とは言っても、大抵の魔法陣は複雑な形をしているので、一気に魔法陣を描き上げるというよりは、まず大まかに魔法陣を描いて、そのあと細部を描き足したり消したりという方法で描かれる場合が多い。
所詮私たちは人間なので、プリンターのようにポンと完全に正しい魔法陣は、完全記憶能力に近いものを持っていないと描けないのである。
ただ、何度も魔法陣を描いていくうちに、魔法陣の形をだんだん頭と体で覚えていくことが出来るので、初めからあらかた完成している魔法陣を出すことも出来るようになる。
これが魔法の練度とでも言えるようなもので、一瞬が勝負を分ける魔法使い同士の戦闘においては、この魔法陣の形成速度が大事になってくることも多い。
もう一つの方法は、自分の頭の中で魔法陣を描いてしまうことである。
これは、先ほどの技術の応用といえるべきものなので、これを扱うためにはまず、初めから魔法陣を正しい形で出せるようになるほどの魔法の練度が要求される。
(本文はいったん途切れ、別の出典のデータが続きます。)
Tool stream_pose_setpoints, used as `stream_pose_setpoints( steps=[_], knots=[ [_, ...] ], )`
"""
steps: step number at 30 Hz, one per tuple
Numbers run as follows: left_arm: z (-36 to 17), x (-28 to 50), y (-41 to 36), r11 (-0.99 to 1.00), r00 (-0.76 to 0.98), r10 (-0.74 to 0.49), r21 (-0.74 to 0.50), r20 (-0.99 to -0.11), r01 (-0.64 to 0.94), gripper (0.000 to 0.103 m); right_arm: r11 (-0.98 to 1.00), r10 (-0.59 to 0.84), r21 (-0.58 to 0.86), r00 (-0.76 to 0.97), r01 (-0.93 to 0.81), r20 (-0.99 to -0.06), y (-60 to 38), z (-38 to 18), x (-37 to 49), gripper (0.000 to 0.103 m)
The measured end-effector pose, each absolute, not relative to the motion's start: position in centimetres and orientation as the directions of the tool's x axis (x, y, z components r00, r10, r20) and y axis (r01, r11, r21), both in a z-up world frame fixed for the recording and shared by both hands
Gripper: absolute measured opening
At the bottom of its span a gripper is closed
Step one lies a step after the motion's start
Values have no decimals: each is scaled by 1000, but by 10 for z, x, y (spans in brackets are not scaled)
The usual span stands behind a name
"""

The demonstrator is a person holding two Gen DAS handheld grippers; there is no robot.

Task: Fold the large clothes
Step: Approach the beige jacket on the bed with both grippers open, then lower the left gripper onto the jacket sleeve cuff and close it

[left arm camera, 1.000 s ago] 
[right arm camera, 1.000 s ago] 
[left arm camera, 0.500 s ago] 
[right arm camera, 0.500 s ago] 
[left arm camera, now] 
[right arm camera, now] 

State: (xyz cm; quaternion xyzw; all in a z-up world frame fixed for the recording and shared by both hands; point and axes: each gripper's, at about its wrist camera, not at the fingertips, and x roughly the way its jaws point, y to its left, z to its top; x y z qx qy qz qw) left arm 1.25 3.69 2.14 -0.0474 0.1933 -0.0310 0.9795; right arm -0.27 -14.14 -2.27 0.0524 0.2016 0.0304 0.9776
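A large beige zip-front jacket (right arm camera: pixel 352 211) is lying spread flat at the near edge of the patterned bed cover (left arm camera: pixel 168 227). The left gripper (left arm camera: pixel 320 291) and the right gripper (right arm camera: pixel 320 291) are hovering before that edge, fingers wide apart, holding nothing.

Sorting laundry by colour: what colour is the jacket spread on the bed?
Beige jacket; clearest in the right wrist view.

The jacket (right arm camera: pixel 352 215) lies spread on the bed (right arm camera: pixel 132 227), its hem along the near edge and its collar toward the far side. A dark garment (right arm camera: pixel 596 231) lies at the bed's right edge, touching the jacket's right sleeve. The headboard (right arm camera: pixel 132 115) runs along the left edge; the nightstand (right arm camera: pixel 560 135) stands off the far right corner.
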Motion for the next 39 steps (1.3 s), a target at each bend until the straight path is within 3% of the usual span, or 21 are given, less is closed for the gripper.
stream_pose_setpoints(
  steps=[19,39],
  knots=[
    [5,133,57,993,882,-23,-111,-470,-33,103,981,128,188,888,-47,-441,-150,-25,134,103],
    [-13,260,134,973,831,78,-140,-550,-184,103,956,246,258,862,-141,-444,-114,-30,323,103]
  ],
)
そしてもしそれが出来るようになれば、今度は頭の中でその魔法陣を、写真で撮ったかのように正確に思い浮かべながら魔力を打ち出すことで、魔法を発動できるのだ。
これは、魔法陣を実際に浮かべることなく魔法を発動出来る方法なので、理論上この方法が最も早く魔法を発動できるし、相手に自分がどんな魔法をどのタイミングで使うのかを悟られる事なく発動出来るようになるという大きな恩恵もある。
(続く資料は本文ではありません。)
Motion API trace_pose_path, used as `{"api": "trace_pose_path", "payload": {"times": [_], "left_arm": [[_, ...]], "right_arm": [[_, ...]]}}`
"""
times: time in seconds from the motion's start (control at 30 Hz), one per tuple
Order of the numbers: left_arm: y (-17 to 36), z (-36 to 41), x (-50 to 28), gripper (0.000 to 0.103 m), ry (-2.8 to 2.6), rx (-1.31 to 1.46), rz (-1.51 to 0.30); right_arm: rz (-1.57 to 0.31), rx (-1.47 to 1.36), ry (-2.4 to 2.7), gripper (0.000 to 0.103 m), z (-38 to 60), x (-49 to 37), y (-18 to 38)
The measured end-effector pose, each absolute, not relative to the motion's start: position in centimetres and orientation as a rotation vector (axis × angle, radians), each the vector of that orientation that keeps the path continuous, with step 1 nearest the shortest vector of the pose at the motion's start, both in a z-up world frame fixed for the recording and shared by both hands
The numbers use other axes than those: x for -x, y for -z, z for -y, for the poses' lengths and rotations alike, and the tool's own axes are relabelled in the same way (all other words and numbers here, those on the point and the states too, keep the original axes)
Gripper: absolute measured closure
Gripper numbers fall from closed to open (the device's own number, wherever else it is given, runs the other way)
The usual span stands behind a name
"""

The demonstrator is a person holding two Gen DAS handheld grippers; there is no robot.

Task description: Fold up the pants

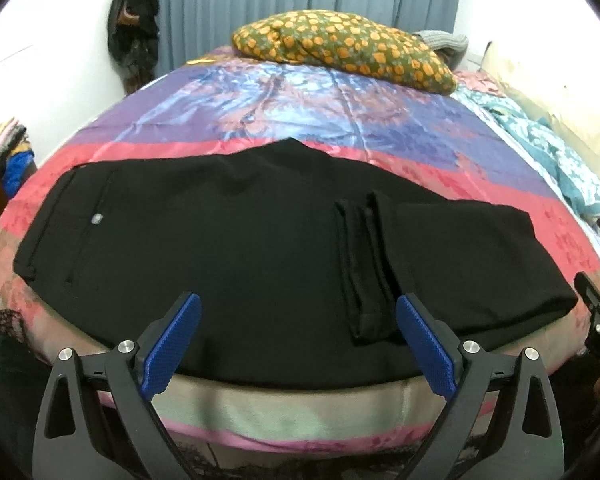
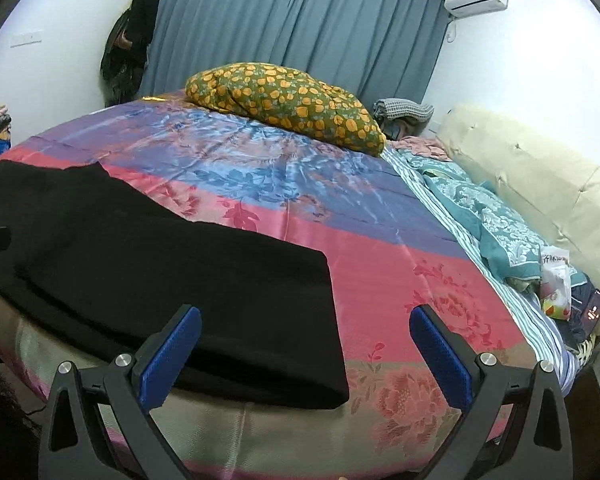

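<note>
On the near edge of the bed: the black pants (image 1: 228, 240) lie flat across the bedspread (image 1: 300, 120), long side along the near edge, so that I can reach both ends without leaning over.
Waistband end: it is at the left in the left wrist view, with a small grey button (image 1: 97, 219) showing. I think it lies there so the left claw takes that end.
Leg end: the right part is already turned back over itself, and the hems (image 1: 364, 264) rest on top near the middle. The fold edge (image 2: 332, 312) at the right is straight and closed, so I judge that one fold is made.
Left claw (image 1: 298, 336): its two blue pads (image 1: 172, 344) are wide apart and grip nothing. It hangs over the near edge of the pants, just left of the hems, which looks like a good place to pinch the layers.
Right claw (image 2: 306, 344): the pads are also apart, with nothing between them. It hangs at the near right corner of the folded pants; the left pad is over the black cloth and the right pad is over bare bedspread.
Why both stand so: I believe each claw waits at one side of the doubled part, to lift and carry it toward the waistband.
Care needed: the cloth is thin and layered, so a shallow pinch may take only the top layer.
Far side: a flowered pillow (image 1: 340, 52) lies well apart from the pants, near the curtain (image 2: 284, 20).
</note>
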State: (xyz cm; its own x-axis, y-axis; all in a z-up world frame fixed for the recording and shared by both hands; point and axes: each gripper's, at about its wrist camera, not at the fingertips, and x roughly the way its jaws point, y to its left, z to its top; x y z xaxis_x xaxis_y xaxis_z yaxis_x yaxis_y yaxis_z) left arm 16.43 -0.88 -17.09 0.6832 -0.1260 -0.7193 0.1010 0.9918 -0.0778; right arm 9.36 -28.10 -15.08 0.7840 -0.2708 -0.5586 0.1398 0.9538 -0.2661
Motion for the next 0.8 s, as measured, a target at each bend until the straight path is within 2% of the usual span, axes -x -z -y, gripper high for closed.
{"api": "trace_pose_path", "payload": {"times": [0.13, 0.37, 0.8], "left_arm": [[16.5, -1.4, -16.7, 0.004, 0.095, 0.058, -0.801], [18.5, -6.5, -17.8, 0.004, 0.041, 0.231, -0.900], [19.2, -8.9, -19.8, 0.004, -0.009, 0.264, -0.936]], "right_arm": [[-0.658, 0.139, 0.164, 0.000, 28.7, -9.2, 14.9], [-0.709, 0.115, 0.140, 0.000, 27.8, -9.5, 15.5], [-0.750, 0.006, 0.167, 0.000, 29.5, -10.1, 15.7]]}}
しかし、普通そこまで精密に覚えていられる魔法というのは、魔法式がめちゃくちゃ単純な魔法であるか、もしくは自分が最も得意な魔法であるとかくらいだろう。
そして今回の浮遊魔法の魔法陣は、その歴史が古いからか、年を重ねるにつれて改善に改善が重ねられ、今では、魔法使いが1番初めに魔法陣を使わないで魔法を発動する時の練習として使われるようになるほどに簡単なのである。
だからこそ、浮遊魔法を発動するときにはいちいち魔法陣を使う必要がないのである。
と、そんなことを考えながら飛んでいると、突然下に引っ張る力が大きくなるのを感じた。
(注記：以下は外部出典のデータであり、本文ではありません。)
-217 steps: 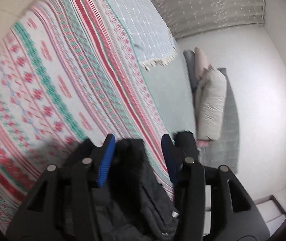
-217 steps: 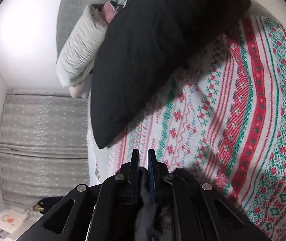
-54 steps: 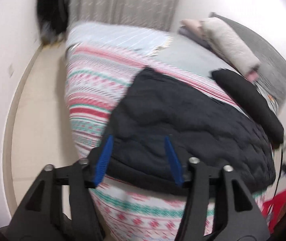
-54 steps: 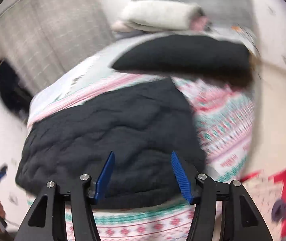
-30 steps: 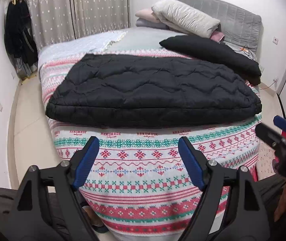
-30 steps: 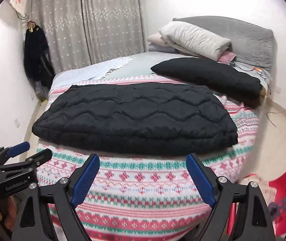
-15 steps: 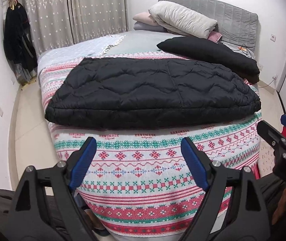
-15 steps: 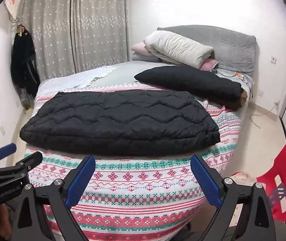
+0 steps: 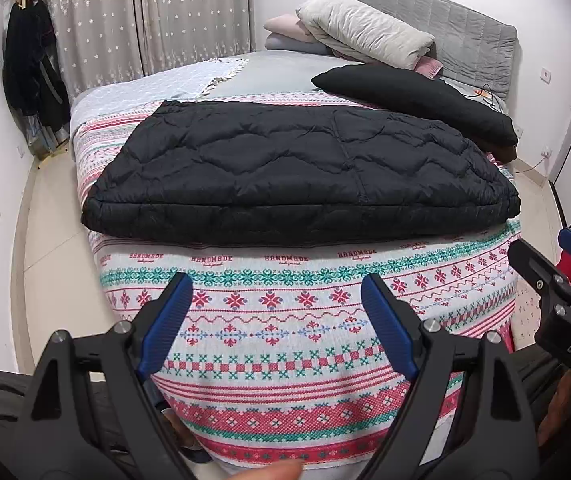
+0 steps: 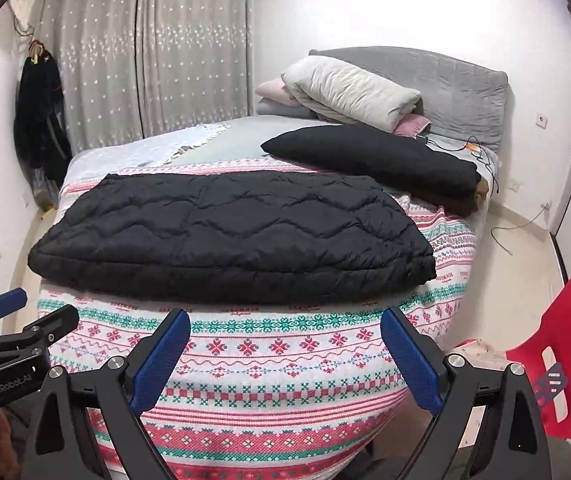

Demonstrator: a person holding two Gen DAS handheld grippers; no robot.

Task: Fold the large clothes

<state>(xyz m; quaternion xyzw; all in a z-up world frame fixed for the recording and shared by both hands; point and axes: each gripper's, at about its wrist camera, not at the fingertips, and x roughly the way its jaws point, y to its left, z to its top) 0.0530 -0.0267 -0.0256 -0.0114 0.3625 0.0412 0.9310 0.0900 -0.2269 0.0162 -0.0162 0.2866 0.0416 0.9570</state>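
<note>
A black quilted coat (image 9: 297,172) lies folded flat in a wide rectangle on the patterned bedspread (image 9: 285,320), near the foot of the bed; it also shows in the right wrist view (image 10: 225,232). My left gripper (image 9: 275,320) is open and empty, held back from the foot of the bed, well clear of the coat. My right gripper (image 10: 285,356) is open and empty too, also back from the bed. Each gripper shows at the edge of the other's view.
A second black folded garment (image 10: 373,160) lies further up the bed by the pillows (image 10: 349,92) and grey headboard (image 10: 457,92). A red plastic chair (image 10: 565,344) stands to the right. Dark clothes (image 10: 41,116) hang left by the curtain. A cable (image 10: 525,224) trails on the floor.
Both grippers let go of the coat and opened wide, then pulled back from the bed. In the last half second they drew back slightly more; the coat lies still.
</note>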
その直後、浮遊魔法により浮いていた体は突如として重力を思い出したかのように落下し始める。
慌てて私は空中で何とかひっくり返りそうになる体を抑えて、体勢を立て直してから、かけておいた防御魔法に加えてさらに防御魔法を重ねがけする。
落下先は森の中。
腕を前にクロスさせて頭を守りながら、その身を木の中に落とす。
体が木の枝に盛大にぶつかり、バキバキバキッと大きな音を鳴らす。
それは中々鳴り止まず、結局木々に体が受け止めきられることはなかった。ふっと音が止んだと思ったその瞬間、ぐえっとそのまま地面に体を打ち付けた。
着いてきていた黒谷さんも例にもれず、木の枝が折れる音を大きく鳴らしながら落ちてきた。
彼もちゃんと防御魔法で体を保護していたからか、何とか怪我なく着地できたみたいで、とりあえずほっと一安心といった所だ。
ん?あれ、ちゃんと着地出来てるやん。私でさえ危うく頭から地面に突き刺さるところだったのに。これはさすが戦闘職と言ったところかもしれない。